Heranças ou mudanças institucionalizadas em decorrência da pandemia – “Os clientes passaram a ficar em casa duas ou três vezes por semana. Assim, e mesmo num cenário de pandemia sobre controle, as pessoas vão cozinhar mais vezes. Outra e nova componente é a busca crescente por produtos naturais, associando produtos mais baratos e mais saudáveis. Com bares e restaurantes fechados o consumo de bebida aumentou, muito especialmente o de vinho, 30%, e parte disso deve permanecer. Por outro lado, as pessoas preferem, no caso dos hortifrutis, tudo o que conte com produtores locais ou próximos. Nas lojas onde isso acontece, mais de 30% vêm dos produtores locais.

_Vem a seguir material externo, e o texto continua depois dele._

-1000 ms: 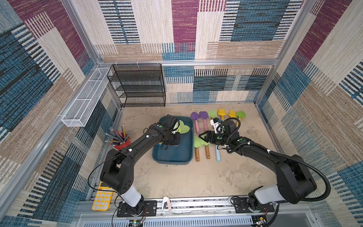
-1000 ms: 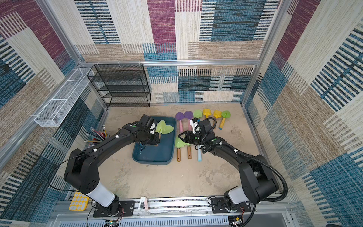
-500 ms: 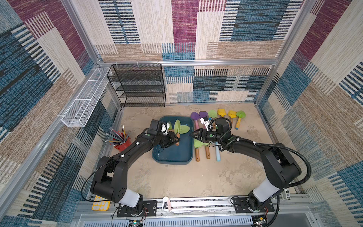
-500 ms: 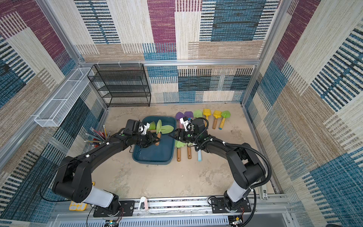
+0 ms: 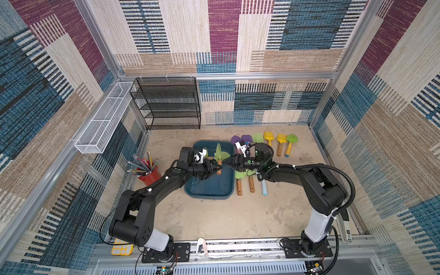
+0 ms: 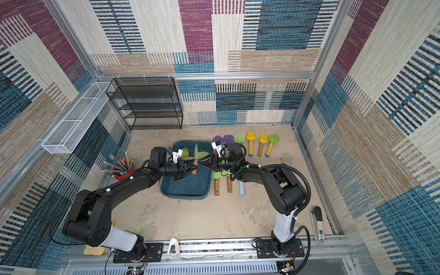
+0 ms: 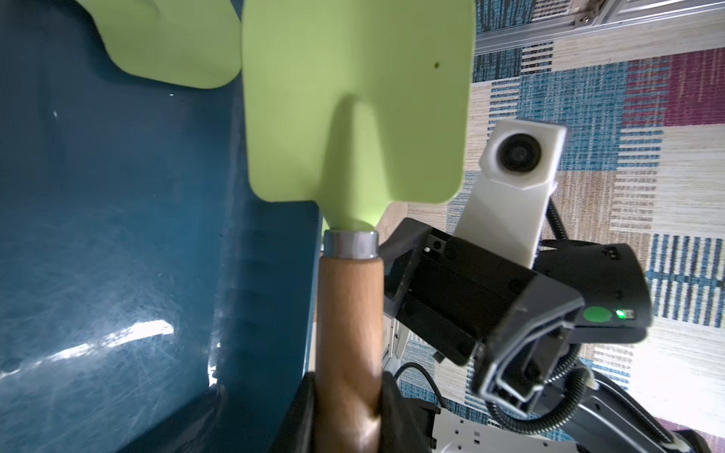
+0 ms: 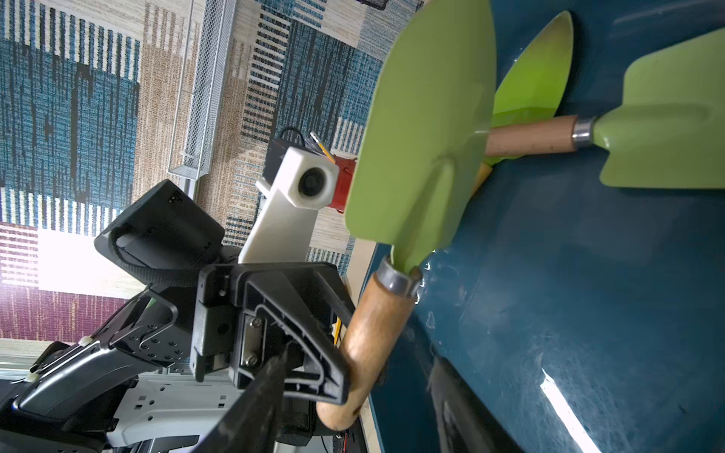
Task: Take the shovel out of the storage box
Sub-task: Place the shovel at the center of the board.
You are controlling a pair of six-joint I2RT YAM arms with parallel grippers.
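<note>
Right end effector (image 5: 226, 163) has moved up to the shovel (image 5: 218, 153)

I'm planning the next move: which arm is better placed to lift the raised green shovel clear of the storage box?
Left. The left gripper is shut on the green shovel by its wooden handle, above the storage box. The right gripper stands open beside the handle, gripping nothing.

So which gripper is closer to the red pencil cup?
Left. The left gripper, shut on the green shovel over the storage box, is on the handle's side toward the red pencil cup; the right gripper, open, is on the handle's far side.
</note>
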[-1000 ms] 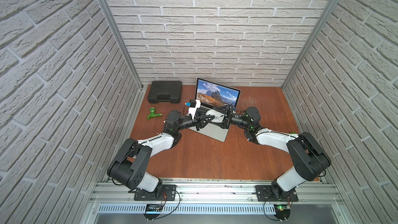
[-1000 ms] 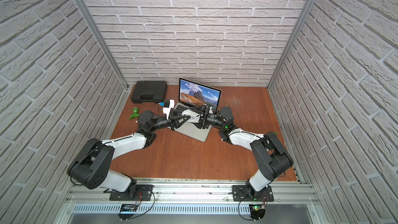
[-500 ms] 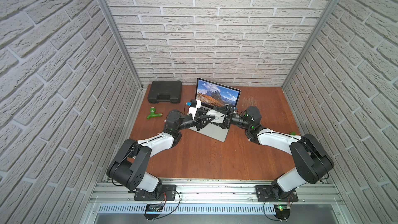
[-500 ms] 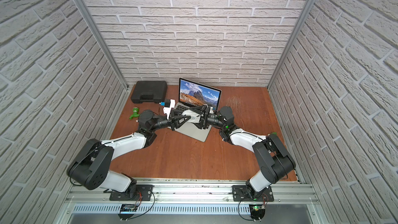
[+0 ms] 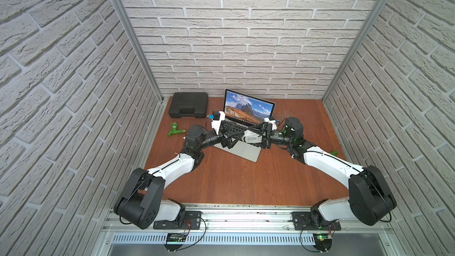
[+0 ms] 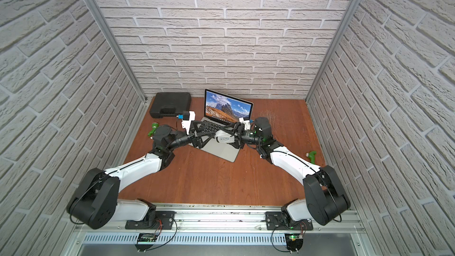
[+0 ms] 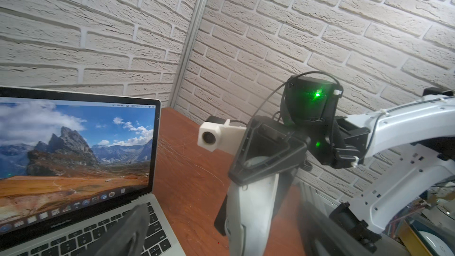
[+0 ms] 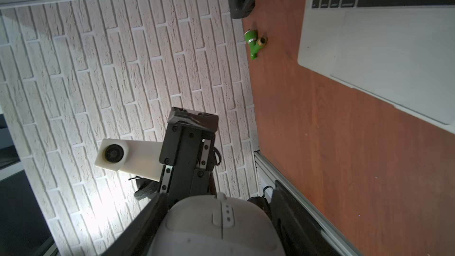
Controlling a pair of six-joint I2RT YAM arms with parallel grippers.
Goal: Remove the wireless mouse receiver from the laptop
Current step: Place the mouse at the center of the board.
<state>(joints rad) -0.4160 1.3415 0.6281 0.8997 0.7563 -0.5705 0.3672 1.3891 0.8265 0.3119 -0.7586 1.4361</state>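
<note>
Masking laptop [image 5: 248, 108] keys from above: left gripper [image 5: 240, 132], right gripper [image 5: 247, 137], gripped mouse [image 5: 252, 139].

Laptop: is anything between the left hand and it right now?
Nothing visible lies between the open left hand and the laptop keyboard below it. The mouse, clamped in the right hand, sits straight ahead of the left hand and would likely block a reach that way. The receiver shows in no view.

Both top views look down from high above the near edge at the whole table [image 5: 246, 181]. The left wrist camera looks right, the right one left; both see the laptop [image 7: 73, 144] close up.
</note>
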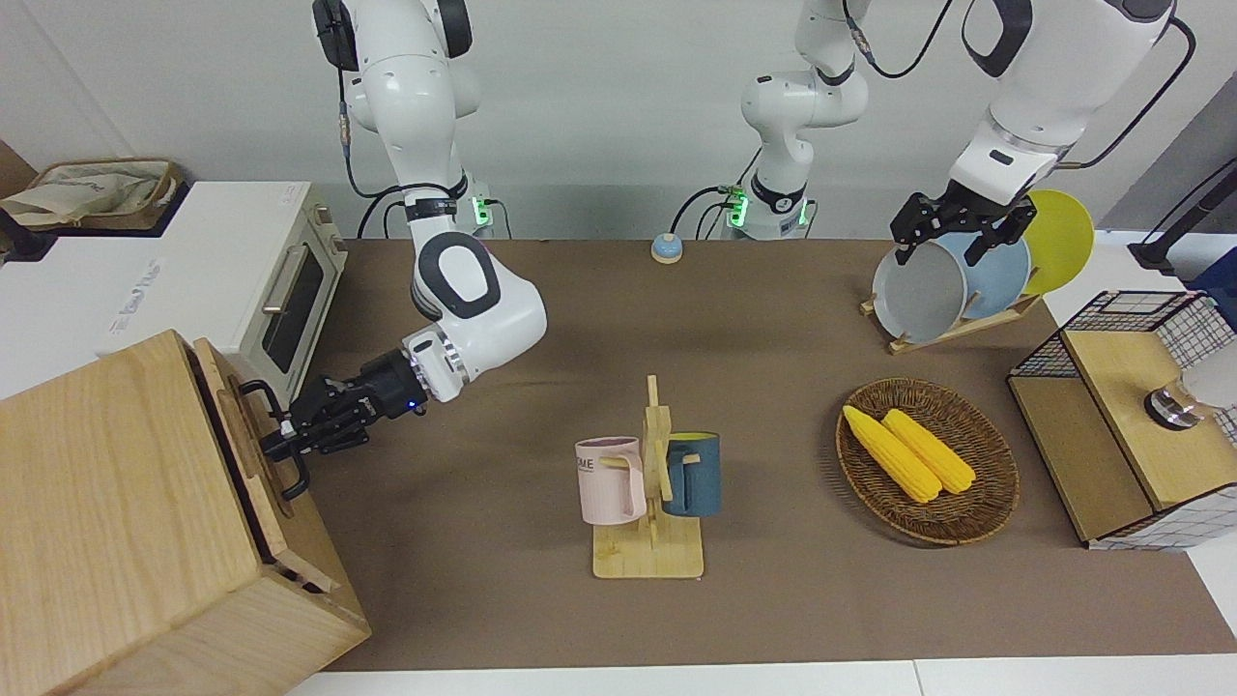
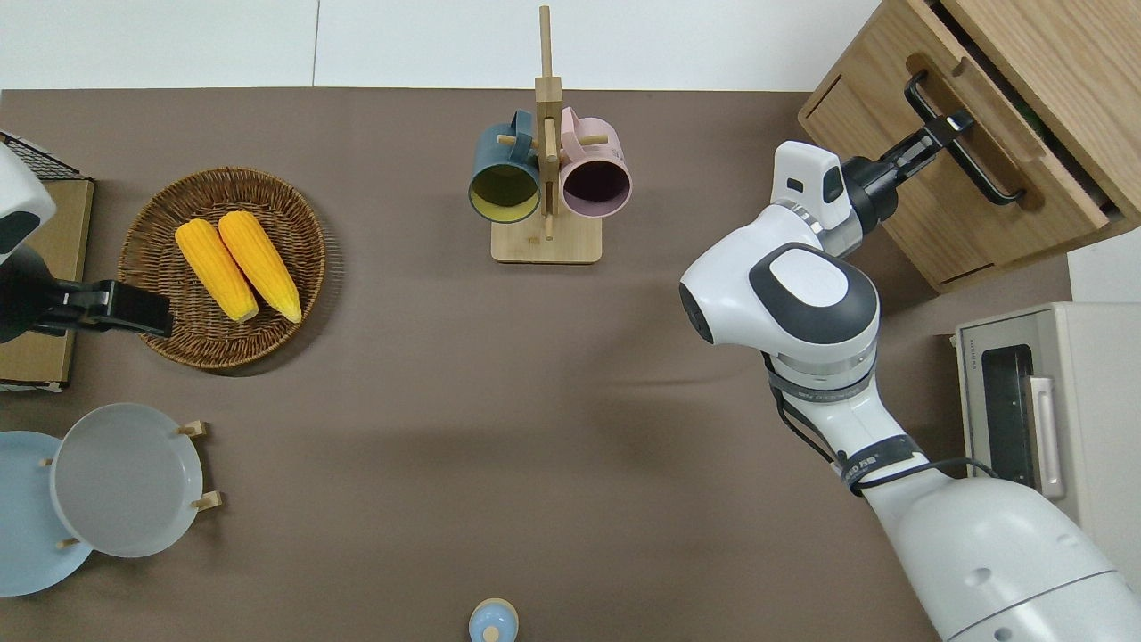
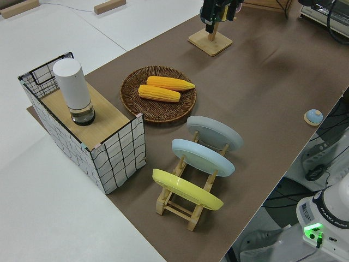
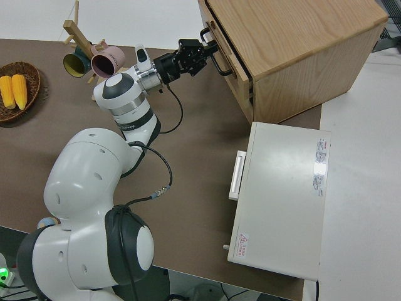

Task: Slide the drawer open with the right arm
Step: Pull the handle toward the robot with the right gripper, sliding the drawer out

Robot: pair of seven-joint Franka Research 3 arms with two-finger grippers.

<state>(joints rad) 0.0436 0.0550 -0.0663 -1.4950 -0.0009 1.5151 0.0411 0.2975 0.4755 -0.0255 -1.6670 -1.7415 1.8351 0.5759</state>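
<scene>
Writing: the pink mug [image 1: 610, 479] on the wooden mug rack [image 1: 653, 527] carries dark letters, of which "ME" is readable in the front view. The toaster oven [image 2: 1047, 397] has small print above its door glass, too fine to read. The left arm's base in the left side view bears "FRANKA EMIKA".

Cabinet [image 1: 126, 522]: large plain wooden box at the right arm's end of the table, farther from the robots than the toaster oven, its front turned toward the table's middle.

Drawer [image 2: 985, 134]: wide, shallow, light wood, set in the top of the cabinet front; pulled a short way out, with a dark gap showing between its front panel and the cabinet body. Black bar handle [image 2: 963, 143] on the front panel.

Right gripper [image 2: 952, 125]: level with the handle, reaching in from the table's middle, fingers clamped on the bar near its midpoint. Small blue light lit at the wrist.

Left gripper [image 1: 952, 227]: parked; whether its fingers are apart or together cannot be told.

Other items: blue mug [image 1: 692, 474] on the same rack; wicker basket [image 1: 986, 512] holding two corn cobs [image 1: 908, 452]; plate rack [image 3: 182, 204] with grey, blue and yellow plates.
</scene>
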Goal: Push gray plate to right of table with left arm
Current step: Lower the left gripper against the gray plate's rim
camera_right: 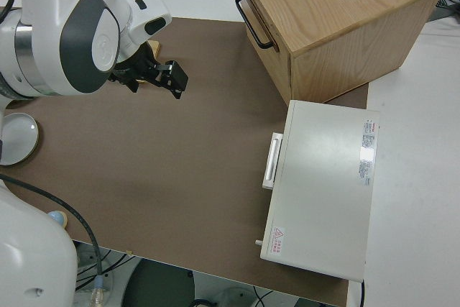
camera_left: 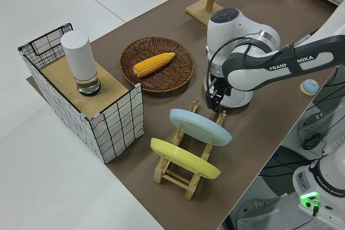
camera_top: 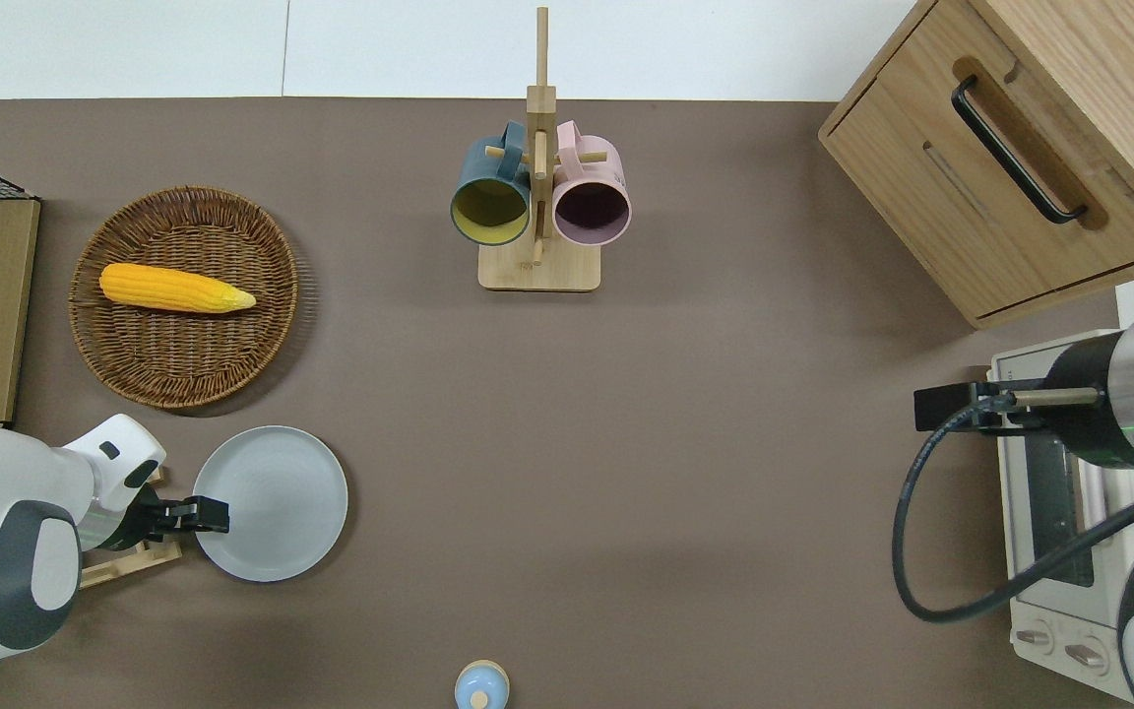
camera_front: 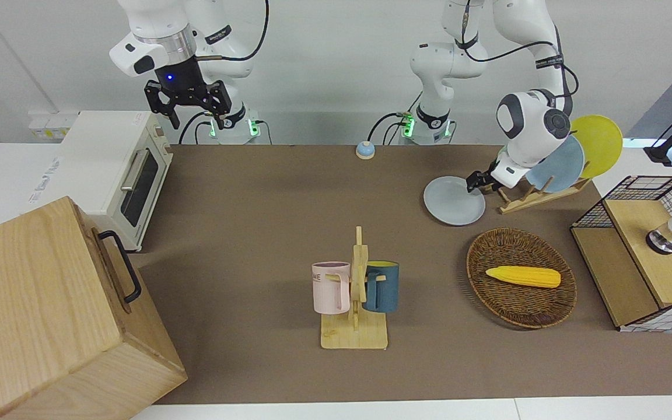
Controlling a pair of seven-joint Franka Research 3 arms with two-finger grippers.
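We see the left gripper (camera_top: 211, 514) low at the edge of the gray plate (camera_top: 277, 500), which lies flat on the table (camera_top: 685, 473) near the basket (camera_top: 262, 340), ready to shove it sideways, but we cannot tell if its fingers are apart or closed.

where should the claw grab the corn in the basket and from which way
Grip the corn across its thick middle, coming straight down from above. It lies flat and lengthwise in the shallow wicker basket, so the rim likely blocks a side approach, and the fingers should close across its narrow width, not along its length.
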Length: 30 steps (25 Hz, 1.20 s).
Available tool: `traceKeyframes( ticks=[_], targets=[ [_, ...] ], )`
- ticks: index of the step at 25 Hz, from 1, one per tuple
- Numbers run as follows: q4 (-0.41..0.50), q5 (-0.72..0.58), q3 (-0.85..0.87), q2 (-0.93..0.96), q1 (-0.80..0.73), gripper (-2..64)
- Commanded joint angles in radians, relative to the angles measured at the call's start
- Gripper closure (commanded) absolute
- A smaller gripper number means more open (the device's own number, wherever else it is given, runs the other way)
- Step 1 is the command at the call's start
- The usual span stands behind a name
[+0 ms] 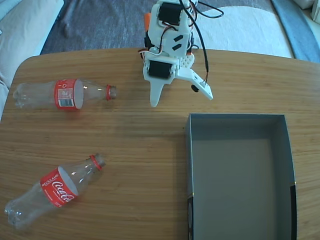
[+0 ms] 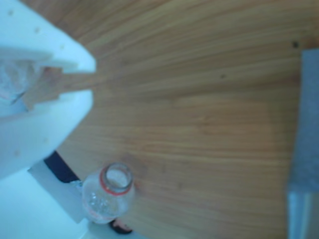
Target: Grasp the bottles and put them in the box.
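In the fixed view, both bottles (image 1: 62,94) (image 1: 52,192) lie left of the box (image 1: 239,122).

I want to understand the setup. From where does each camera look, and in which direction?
Fixed view: above the wooden table, looking down on both bottles, the box and the open hand.
Wrist view: on the arm, facing the tabletop; white hand at left.
Shared: table, box edge, one capless bottle.
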Motion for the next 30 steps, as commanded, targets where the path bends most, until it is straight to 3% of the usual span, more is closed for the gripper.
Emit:
traceKeyframes(
  ticks=[1, 9, 19, 30],
  targets=[
    [-0.012, 0.003, -0.009, 0.006, 0.0, 61.4],
    [-0.005, 0.003, -0.035, -0.012, 0.009, 61.7],
    [-0.017, -0.003, -0.207, -0.034, 0.0, 61.0],
    [-0.014, -0.003, -0.555, -0.535, 0.0, 60.9]
  ],
)
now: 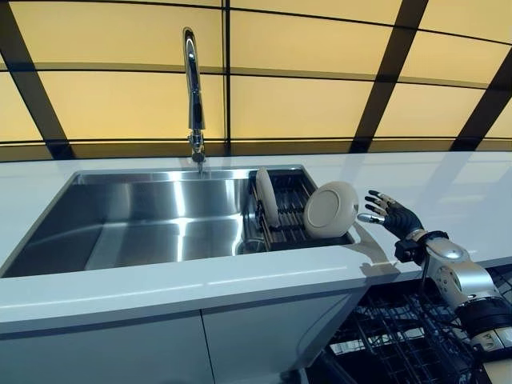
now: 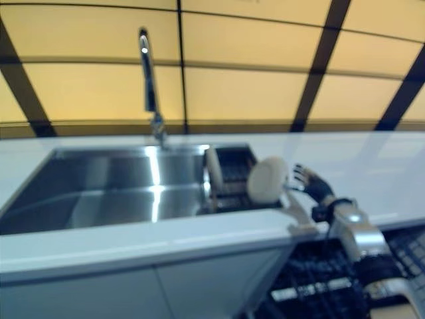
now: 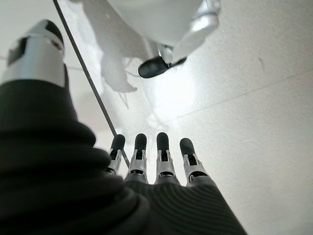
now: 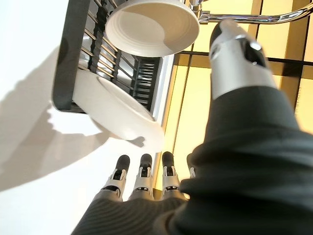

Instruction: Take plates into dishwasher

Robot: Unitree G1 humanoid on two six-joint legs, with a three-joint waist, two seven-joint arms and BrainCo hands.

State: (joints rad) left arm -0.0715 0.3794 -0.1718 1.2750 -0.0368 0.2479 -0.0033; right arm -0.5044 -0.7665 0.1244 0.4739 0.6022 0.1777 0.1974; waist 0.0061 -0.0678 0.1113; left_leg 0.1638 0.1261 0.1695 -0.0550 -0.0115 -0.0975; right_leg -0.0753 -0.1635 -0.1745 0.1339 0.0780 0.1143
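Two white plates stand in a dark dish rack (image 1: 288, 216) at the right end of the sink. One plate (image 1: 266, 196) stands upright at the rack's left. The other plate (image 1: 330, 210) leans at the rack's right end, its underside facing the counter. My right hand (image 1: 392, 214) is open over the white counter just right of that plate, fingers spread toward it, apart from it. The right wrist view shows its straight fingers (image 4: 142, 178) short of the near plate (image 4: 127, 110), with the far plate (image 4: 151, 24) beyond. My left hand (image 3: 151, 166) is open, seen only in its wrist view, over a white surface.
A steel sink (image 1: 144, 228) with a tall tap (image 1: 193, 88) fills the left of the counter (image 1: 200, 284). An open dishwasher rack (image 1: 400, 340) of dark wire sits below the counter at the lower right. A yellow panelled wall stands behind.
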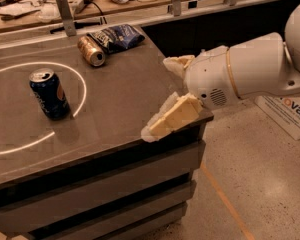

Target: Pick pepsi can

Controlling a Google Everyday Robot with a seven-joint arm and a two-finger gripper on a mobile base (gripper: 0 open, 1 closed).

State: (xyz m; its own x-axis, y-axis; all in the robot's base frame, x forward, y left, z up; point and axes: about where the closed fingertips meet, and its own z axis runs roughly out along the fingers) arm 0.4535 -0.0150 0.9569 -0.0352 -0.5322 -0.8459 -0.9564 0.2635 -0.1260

Digital x Analógico – Direto aos números. Hoje, no Carrefour, nos produtos não alimentares, as compras pela internet já representam 34% do total. Já os alimentos, e por enquanto e apenas, 6%. E também falou sobre a tragédia de 2020. Disse Prioux, “Realmente foi uma tragédia um homem negro ter sido morto por seguranças contratados em uma das lojas do Carrefour de Porto Alegre. Assumimos nossa responsabilidade. Não podemos mais aceitar situações desse tipo. A primeira providência foi ajudar as famílias, fazer tudo o que fosse possível. Decidimos mudar por completo nosso sistema de segurança. Não queremos mais segurança, queremos pessoas ajudando e orientando pessoas. Assim, encerramos com a terceirização, e já a partir de setembro a segurança do Carrefour passou a ser feita pelo Carrefour, com equipe própria, com exceção dos estacionamentos, onde somos proibidos por lei de cuidar da segurança. Na medida em que a função muda, o perfil muda. Estamos recrutando pessoas para nossa segurança que sejam capazes de dialogar com o cliente, que não se estressem diante de qualquer situação, e que haja com tranquilidade, agressividade zero, mesmo diante de um furto…

E sobre o Brasil e os brasileiros – “A cultura brasileira é espetacular: as pessoas, a música, a comida. É um tesouro nacional, temos que preservar…”.

Assim, fez e foi, em sua permanência vitoriosa como negócio em nosso país, e trágica por dois acidentes de percurso, Noël Prioux. Alguns erros, ou, acidentes de percurso, são inaceitáveis.